Moscow’s Poetry Stroll

 

by Heathcote Williams,
Narration and montage by Alan Cox.

 

 

A headline in the Irish Times reads, “In Moscow poetry replaces placards as Russia’s Occupy protesters camp out.” In a part of Moscow called the Clean Ponds, the Irish paper reports that “A slender young man is performing an impassioned rap poem to an applauding crowd.”1

“Welcome to Occupy Abai, Moscow’s street sit-in.” The Russian Occcupation is named after Abai Kunanbayev. Kazakstan’s poet and takes place by his monument, in Chistye Prudy, the Clean Lakes, Moscow.

The Abai occupation has a free market Where everyone can leave their goods, And choose anything else left by other people.

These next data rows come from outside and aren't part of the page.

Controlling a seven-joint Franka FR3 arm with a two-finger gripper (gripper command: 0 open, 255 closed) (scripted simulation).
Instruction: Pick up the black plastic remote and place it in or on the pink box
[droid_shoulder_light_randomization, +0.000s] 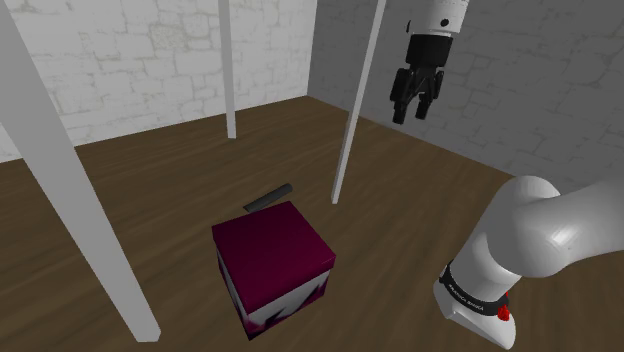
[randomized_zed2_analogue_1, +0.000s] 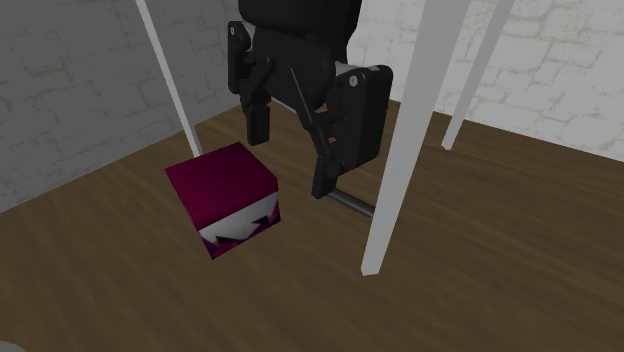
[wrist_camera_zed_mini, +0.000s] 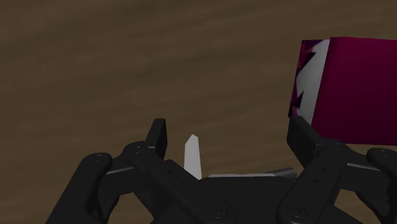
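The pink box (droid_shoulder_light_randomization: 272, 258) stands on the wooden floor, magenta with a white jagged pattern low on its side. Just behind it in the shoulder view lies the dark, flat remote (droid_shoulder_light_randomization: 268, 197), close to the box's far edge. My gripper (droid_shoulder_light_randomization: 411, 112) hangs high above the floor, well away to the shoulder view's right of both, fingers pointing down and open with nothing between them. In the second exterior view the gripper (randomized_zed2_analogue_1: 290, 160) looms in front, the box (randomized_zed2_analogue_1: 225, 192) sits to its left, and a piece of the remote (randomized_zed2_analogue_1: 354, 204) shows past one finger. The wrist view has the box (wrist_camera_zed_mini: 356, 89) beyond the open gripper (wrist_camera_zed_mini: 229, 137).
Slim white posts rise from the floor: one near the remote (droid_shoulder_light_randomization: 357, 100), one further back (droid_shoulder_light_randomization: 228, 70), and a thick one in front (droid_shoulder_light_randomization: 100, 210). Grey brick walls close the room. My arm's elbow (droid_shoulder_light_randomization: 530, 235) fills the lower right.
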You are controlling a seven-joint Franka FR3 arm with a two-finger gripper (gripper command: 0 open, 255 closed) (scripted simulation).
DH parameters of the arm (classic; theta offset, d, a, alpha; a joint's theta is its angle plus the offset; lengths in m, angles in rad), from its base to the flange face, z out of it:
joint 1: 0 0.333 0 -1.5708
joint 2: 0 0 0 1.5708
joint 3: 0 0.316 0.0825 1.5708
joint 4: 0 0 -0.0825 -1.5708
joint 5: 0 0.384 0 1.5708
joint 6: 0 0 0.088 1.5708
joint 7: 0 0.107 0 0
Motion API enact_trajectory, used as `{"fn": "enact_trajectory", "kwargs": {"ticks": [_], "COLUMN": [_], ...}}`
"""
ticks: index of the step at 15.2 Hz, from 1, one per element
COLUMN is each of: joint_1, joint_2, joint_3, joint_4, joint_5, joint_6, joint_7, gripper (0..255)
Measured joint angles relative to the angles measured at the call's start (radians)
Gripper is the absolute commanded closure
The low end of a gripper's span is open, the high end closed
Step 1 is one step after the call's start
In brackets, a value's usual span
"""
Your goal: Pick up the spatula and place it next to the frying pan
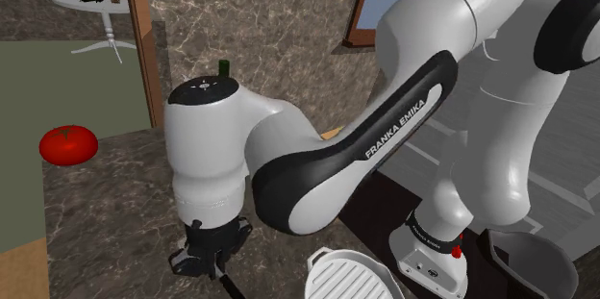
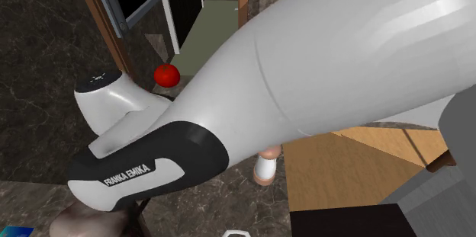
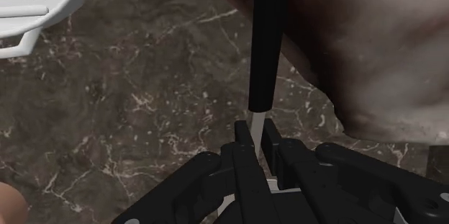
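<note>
A: Fast pass. What sits off to the side of the hand?
B: A red tomato [image 1: 67, 143] on the dark marble counter [image 1: 106, 211], well apart from the gripper [image 1: 213, 257].
A: Hand state?
B: The fingers are clamped on the spatula [image 3: 262, 42], pinching its thin pale neck between them.
A: Spatula look?
B: Long straight black handle, plain and rounded. It narrows to a pale flat strip right at the fingertips. The blade end is hidden inside the hand.
A: Where is it?
B: In the gripper. The handle sticks out ahead of the fingertips, over the counter. Can't tell if its far end touches the marble.
A: Pan?
B: A white ridged pan [image 1: 351, 276] lies near the hand, on the side away from the tomato and apart from the spatula.
A: Last?
B: A mottled brown-grey lump [image 3: 381, 50] just beside the handle, opposite the pan. Can't tell what it is.
</note>
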Motion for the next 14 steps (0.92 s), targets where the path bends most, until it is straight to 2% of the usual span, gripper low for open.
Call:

People have erected beds near the statue of Abay, And they disarm the OMAN or Moscow’s riot police by telling them their Occupation isn’t an anti-Putin rally but a celebration of the life of the Kazakh poet.

photo: Vladimir Telegin

Despite a Putin spokesman, Dmitry Peskov,
saying that “all protesters should have their livers smeared on the asphalt” the Mayor, Sergei Sobyanin, overrules Putin’s plans to break up this poetry sit-in and Occupation – which then turns into a march, although marches are banned. 
But cunningly the march is disguised as “a poetic stroll” between the monuments of Alexander Pushkin and Alexander Griboyedov. The participants hold white ribbons “It’ s for the spirit of poetry,” someone says, “and then there’ s a red one, not for communism or for blood, but for a brand new kind of passion!”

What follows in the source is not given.